With NTFS there are a set of system defined attributes which are defined by the NTFS volume structure. System defined attributes have fixed names and attribute type codes, and the format of their values are determined by and enforced by NTFS. There are also, user definable attributes under NTFS. The name and format of user defined attributes are determined solely by users, with the attribute type codes established uniquely for each NTFS volume.

Attributes are ordered by ascending attribute type, with some attribute types being allowed multiple times.

When accessing an NTFS file, it is not really a file that is being written to or read from, but rather a set of attributes.
Attribute Storage

There are two ways in which attributes can be stored. These methods are commonly referred to as resident and non-resident attribute storage.

Attributes are, by default, stored in the MFT record for a file if there is room, this is resident attribute storage. If there is not enough room in a file's MFT record, space is allocated on the disk to hold the content of the attribute and an MFT entry points to this information. This method of storage is called non-resident storage and is used for storing External Attributes (EAs, defined below).

Non-resident attributes are referenced by the first Virtual cluster number (Vcn) in each run and the number of clusters in the run.

Only resident attributes may be indexed, i.e. sorted for directory purposes.
System Defined Attributes

Attribute List

This attribute defines the valid attributes for this particular file.
File Name

This attribute contains the long filename for the file as well as the file number of the parent directory file. If there are multiple directory entries for a file, then there will be a corresponding number of filename attributes. This attribute, must always be a resident attribute.
MS-DOS Name

This attribute contains the 8.3 filename as well as the case-insensitive filename.
Version

This attribute specifies the update version of the file.
Security Descriptor

This attribute contains the security information for the file (the file's Access Control List (ACL)), who can access the file, etc. In addition, this attribute also contains an audit field which contains the information used to determine which activities on this file will be audited or not.
Volume Version

This attribute is used only in volume system files.
Volume Name

This attribute contains the volume label.
Volume Information

This attribute is used only in volume system files and contains the major and minor version number of NTFS on the volume.
Data

This attribute contains the normal file data as well as the normal file sizes and sizes for all attributes. This attribute may be stored in either resident or non-resident form.

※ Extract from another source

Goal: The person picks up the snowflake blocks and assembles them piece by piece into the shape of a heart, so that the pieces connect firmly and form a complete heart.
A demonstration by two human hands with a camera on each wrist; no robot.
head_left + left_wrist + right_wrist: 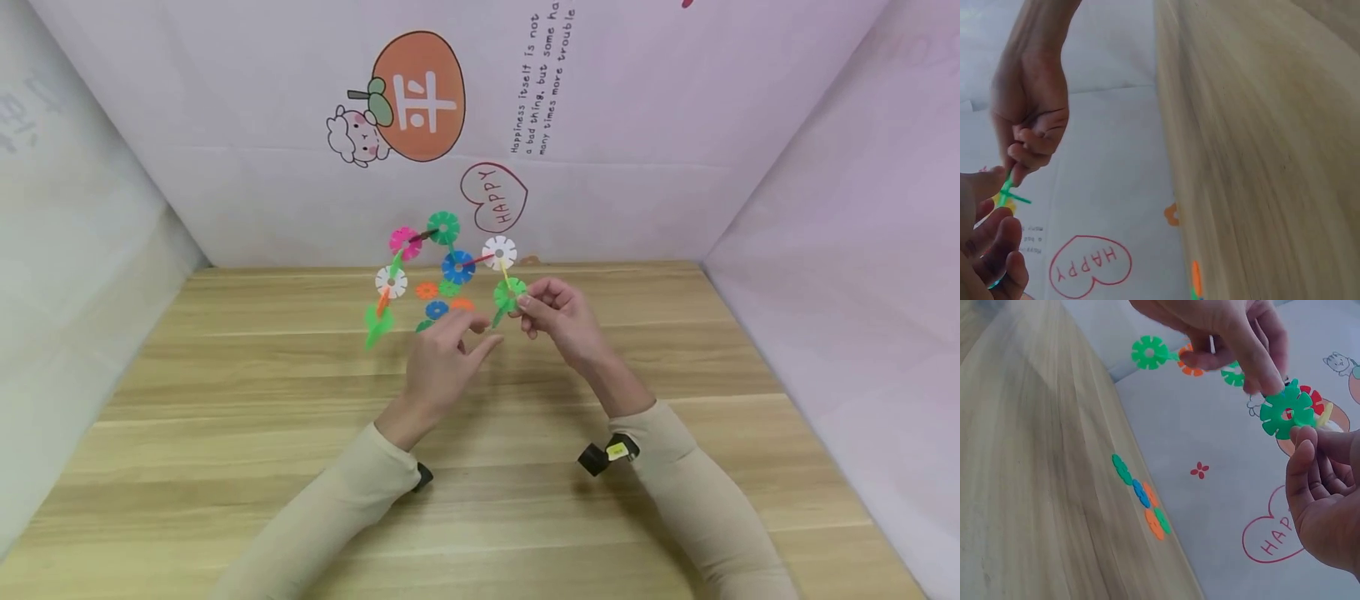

On NTFS, it is possible for any file or directory to contain optional "named" attributes for storing additional information. This is not currently exposed through the User Interface, but can be done through the command line and is thus an easy way to hide data.

echo Windows NT > trythis

echo NTFS > trythis:filesystems

more < trythis

Screen output: Windows NT

more < trythis:filesystems

Screen output: NTFS

md testdir

echo testing > testdir:data

more < testdir:data

Screen output: testing

Note This is one of the few ways that this capability is exposed.

The information that is typically considered to be file "data" is stored in the default (un-named) data attribute. For this reason, copying a file with multiple data attributes to a FAT or HPFS drive, will lose the data attributes that are not the default data attribute.
Index Root

This attribute is used to construct the index of a particular attribute over a set of files for the purpose of indexing these files by their attribute value. Index Root is always stored in resident form.
Index Allocation

If the index found in the Index Root attribute becomes too large, a non-resident attribute, Index Allocation, is formed to store the rest of the index information.
MFT Bitmap

This attribute provides a map that represents the sectors that are in use on the volume.
External Attributes (EAs)

When all of a file's attributes do not fit in the Master File Table record for that file, the additional attribute(s) will be moved to a new record, i.e. stored as non-resident attributes.
External Attribute (EA) Information

This attribute contains information about any external attributes.
User Defined Attributes

This attributes allows "user defined attributes" to be added to files or directories. These "user defined attributes" are actually added by applications, there is no User Interface in Windows NT to add "user defined attributes".
Standard Information (SI) Attribute

This attribute stores all standard file information that is not easily associated with any other attribute, such as file creation time, the last time the Data attribute was modified, the last time any attribute was modified, the last time the file was accessed, the file's attributes (read only, hidden, etc.), maximum file version, and version number. Standard Information is always stored as a resident attribute.
Headers

Headers are also a System Defined attribute, however because of their importance they are under a separate heading.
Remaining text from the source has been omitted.